ASSIGNMENT -> For the word "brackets", state how many lines below contain it. Give no other text.

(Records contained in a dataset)
== == ==
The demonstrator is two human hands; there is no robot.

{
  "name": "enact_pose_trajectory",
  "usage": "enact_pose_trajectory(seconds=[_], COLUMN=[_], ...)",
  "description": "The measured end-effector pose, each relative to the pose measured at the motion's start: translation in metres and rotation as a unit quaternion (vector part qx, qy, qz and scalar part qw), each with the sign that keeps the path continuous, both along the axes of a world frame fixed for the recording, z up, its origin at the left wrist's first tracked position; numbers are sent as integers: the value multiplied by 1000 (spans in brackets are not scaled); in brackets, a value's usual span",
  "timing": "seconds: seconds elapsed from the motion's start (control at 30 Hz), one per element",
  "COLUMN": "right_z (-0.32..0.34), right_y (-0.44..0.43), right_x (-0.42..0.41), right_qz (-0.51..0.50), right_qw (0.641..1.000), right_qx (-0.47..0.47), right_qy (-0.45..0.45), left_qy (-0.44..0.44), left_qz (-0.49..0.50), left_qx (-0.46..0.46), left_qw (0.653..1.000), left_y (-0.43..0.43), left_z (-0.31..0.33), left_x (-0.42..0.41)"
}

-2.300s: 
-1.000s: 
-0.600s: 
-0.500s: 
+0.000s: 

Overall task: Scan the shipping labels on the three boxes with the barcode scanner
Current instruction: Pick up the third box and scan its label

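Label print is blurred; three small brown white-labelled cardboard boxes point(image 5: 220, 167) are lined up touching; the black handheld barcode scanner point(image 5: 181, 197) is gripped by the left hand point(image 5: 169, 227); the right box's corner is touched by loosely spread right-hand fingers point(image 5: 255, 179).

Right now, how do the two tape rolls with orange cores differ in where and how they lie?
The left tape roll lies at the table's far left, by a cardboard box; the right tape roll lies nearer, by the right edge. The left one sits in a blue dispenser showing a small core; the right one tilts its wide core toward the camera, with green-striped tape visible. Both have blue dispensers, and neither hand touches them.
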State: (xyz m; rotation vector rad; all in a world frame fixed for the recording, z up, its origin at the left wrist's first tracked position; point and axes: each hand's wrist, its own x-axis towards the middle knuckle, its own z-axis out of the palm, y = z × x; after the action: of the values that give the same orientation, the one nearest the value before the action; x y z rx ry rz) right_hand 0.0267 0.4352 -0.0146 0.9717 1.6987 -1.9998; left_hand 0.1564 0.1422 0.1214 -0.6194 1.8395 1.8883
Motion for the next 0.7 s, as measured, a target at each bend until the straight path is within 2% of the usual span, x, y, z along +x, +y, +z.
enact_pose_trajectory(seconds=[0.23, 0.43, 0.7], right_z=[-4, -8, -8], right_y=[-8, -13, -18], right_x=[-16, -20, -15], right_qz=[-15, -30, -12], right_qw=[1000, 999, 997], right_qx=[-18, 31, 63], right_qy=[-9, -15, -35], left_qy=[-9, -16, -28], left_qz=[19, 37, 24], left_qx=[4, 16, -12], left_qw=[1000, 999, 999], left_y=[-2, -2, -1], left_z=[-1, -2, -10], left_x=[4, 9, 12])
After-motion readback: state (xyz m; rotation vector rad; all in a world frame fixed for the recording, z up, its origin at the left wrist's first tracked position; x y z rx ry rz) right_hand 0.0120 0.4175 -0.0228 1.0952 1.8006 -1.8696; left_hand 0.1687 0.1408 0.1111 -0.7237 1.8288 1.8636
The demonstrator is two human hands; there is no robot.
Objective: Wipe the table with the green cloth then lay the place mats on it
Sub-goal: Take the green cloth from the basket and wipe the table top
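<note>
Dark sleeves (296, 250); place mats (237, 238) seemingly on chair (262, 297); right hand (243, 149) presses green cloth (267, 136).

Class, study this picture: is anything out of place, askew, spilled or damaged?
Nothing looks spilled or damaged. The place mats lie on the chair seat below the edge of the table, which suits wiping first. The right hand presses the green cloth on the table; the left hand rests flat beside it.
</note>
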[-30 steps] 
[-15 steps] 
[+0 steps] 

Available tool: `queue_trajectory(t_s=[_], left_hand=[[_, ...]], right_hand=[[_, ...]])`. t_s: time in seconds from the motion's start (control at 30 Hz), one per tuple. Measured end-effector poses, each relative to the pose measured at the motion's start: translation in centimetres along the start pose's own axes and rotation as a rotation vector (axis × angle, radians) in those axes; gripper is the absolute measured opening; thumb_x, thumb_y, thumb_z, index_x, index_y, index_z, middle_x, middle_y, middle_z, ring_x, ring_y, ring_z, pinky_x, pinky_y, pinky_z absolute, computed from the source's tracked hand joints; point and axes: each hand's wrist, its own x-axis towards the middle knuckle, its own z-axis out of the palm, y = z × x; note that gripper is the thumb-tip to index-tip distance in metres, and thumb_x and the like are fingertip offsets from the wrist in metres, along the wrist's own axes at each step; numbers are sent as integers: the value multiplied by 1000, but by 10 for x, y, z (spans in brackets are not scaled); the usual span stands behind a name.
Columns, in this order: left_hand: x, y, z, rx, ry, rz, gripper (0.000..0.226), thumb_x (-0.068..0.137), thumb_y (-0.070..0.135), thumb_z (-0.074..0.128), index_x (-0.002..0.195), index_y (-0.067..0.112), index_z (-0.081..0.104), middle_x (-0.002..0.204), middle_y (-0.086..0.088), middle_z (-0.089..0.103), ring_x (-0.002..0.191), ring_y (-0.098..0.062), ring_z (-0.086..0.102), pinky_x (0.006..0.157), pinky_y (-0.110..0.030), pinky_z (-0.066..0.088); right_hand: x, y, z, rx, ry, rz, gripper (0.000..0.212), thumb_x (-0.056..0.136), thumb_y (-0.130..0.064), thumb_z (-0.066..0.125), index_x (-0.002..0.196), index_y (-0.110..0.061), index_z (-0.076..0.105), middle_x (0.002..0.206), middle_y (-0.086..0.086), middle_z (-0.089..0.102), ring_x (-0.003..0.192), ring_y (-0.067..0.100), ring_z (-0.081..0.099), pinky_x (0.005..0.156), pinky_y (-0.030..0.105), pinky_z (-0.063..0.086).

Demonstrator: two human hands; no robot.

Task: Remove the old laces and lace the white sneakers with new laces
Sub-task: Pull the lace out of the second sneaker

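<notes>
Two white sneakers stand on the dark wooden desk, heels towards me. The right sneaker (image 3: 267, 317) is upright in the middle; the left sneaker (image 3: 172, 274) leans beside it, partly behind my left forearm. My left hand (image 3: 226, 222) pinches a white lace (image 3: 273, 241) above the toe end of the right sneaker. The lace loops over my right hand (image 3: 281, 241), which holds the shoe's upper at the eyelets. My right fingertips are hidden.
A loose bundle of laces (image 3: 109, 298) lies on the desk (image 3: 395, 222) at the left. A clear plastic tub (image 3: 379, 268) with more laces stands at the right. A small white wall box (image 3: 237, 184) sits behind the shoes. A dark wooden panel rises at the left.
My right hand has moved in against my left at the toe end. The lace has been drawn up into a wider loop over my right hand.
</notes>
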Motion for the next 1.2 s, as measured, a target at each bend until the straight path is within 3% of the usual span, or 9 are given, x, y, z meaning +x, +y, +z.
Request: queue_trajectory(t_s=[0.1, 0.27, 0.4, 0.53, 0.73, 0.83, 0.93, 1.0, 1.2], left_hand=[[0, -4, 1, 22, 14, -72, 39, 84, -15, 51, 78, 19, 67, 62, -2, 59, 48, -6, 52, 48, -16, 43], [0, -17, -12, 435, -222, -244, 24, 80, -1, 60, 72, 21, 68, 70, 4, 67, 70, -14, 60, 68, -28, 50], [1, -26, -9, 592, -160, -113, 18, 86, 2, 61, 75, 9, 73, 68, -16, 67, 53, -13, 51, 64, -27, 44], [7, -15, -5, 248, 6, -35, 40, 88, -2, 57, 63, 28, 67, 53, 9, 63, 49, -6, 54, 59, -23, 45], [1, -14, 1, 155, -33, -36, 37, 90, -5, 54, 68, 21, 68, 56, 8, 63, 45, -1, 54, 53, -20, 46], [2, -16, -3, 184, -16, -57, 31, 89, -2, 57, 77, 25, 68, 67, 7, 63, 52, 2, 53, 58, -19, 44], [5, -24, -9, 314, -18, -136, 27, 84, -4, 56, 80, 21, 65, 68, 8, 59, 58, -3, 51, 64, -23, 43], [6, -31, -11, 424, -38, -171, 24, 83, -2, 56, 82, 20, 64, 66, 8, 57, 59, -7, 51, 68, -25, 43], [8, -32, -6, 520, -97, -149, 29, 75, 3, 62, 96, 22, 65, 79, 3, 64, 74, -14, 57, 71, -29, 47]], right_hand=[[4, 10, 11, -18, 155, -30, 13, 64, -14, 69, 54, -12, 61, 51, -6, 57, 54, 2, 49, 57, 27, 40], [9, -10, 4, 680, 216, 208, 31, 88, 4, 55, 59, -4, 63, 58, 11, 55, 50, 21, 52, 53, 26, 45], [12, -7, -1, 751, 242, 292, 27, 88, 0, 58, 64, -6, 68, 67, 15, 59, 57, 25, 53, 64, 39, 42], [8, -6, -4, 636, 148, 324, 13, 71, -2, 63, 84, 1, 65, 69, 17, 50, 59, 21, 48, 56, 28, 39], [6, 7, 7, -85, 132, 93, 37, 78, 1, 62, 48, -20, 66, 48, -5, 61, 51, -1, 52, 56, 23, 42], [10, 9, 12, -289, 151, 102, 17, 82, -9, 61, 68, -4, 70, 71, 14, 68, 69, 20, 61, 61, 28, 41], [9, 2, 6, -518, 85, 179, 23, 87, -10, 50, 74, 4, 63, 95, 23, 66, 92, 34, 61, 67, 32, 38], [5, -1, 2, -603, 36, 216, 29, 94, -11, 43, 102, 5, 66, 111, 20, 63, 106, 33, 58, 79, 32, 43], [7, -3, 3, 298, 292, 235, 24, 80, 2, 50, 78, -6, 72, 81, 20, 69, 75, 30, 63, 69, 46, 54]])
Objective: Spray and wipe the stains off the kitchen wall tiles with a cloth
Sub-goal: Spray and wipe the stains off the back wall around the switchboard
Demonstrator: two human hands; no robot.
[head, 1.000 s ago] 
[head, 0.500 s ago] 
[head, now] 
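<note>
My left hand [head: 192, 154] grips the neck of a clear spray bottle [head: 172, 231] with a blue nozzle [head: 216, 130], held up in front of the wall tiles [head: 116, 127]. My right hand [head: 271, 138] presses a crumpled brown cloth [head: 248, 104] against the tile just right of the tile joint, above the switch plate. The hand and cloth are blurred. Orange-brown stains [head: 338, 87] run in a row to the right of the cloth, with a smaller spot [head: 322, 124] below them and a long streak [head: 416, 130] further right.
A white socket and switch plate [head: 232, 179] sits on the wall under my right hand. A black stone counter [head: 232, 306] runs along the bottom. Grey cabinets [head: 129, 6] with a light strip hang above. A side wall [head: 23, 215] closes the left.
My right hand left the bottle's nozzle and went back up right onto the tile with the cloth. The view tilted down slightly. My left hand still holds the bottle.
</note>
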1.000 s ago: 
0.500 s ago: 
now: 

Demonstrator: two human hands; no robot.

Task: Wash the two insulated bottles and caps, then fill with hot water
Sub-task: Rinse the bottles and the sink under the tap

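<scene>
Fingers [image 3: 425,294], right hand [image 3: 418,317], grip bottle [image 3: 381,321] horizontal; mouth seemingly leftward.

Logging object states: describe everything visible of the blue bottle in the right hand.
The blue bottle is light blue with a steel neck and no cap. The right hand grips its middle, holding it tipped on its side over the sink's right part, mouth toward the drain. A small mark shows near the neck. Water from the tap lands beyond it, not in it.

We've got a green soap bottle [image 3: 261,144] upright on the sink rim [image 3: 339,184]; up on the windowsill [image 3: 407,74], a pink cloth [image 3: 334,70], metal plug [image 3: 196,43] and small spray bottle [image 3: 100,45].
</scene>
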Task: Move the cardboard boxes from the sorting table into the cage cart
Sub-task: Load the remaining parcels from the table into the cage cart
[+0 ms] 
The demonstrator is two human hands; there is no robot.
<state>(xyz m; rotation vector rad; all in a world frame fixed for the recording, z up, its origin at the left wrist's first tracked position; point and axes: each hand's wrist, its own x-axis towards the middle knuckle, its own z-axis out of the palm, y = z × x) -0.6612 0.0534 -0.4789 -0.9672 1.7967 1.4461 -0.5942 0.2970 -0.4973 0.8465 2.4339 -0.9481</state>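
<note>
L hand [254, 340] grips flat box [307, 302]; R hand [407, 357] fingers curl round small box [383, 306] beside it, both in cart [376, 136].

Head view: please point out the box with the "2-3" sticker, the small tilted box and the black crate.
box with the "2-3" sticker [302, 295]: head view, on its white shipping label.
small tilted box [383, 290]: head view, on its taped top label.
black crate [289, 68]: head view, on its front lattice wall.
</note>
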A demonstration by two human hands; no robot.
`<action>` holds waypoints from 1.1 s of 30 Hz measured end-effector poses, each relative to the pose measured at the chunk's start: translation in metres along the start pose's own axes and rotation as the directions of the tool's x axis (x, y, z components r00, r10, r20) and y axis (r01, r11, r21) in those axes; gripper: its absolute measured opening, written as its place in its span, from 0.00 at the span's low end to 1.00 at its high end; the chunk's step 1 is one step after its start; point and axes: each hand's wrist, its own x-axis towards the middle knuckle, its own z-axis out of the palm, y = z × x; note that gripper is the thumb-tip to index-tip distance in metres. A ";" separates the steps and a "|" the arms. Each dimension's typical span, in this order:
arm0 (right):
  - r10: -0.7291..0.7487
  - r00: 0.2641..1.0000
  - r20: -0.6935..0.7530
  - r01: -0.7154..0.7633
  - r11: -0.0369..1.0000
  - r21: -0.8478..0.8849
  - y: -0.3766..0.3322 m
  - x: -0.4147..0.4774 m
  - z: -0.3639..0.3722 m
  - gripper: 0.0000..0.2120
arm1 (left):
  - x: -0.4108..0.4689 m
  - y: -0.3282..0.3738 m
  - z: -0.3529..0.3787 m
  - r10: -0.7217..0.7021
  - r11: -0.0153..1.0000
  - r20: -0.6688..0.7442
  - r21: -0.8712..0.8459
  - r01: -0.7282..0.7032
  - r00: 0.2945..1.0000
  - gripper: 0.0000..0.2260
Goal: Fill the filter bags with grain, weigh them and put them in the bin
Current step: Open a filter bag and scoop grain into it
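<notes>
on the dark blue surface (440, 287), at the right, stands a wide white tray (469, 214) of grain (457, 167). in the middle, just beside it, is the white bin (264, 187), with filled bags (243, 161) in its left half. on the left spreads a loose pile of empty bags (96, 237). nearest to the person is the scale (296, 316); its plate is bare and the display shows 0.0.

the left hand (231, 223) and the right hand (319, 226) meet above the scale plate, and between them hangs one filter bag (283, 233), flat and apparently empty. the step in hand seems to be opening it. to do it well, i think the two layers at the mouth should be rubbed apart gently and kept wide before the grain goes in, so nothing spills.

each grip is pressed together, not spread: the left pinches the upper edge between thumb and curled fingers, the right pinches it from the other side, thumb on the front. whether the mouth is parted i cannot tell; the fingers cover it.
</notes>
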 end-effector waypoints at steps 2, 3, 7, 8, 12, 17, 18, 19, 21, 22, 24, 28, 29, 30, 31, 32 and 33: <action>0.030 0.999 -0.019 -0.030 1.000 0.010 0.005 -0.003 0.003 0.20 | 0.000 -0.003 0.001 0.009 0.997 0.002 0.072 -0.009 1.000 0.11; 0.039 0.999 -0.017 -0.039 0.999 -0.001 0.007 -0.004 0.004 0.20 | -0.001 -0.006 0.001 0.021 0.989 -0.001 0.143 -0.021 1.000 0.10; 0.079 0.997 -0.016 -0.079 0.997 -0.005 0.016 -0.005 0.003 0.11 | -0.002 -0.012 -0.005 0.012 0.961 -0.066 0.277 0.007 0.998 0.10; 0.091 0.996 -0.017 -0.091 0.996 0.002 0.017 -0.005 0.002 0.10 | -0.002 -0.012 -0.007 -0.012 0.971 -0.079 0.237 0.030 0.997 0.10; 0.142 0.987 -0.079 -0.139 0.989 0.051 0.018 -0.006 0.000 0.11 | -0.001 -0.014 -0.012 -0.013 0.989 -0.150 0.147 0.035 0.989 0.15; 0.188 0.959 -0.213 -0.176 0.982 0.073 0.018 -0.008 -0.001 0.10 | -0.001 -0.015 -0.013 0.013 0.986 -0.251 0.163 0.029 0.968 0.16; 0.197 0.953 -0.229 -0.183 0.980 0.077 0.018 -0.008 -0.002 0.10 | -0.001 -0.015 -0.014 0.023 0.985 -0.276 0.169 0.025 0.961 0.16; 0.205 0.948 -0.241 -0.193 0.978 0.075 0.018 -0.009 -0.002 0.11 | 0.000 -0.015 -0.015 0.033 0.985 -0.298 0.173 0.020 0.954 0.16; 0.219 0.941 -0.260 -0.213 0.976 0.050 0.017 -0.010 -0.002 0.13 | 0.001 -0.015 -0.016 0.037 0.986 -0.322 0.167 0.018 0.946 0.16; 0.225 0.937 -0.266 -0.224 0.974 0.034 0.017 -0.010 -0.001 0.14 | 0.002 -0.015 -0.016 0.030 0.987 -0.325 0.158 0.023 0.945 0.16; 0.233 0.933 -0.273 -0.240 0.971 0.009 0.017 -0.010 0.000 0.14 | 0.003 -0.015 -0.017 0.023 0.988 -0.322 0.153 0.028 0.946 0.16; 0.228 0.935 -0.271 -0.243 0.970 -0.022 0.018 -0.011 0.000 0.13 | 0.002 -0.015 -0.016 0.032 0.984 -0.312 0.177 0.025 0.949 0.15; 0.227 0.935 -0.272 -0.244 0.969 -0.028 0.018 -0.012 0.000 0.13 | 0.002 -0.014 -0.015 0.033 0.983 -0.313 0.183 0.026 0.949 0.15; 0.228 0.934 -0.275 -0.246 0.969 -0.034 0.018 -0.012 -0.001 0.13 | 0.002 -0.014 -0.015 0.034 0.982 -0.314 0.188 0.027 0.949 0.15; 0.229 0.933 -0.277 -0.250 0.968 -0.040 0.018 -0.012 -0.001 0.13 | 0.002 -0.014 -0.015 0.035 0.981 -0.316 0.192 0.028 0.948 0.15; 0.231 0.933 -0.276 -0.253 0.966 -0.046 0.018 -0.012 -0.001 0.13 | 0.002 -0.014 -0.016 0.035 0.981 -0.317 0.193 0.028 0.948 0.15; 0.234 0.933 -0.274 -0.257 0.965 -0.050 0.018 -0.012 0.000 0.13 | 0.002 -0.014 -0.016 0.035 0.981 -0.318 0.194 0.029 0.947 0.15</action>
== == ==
ANSWER TO THIS TASK -> 2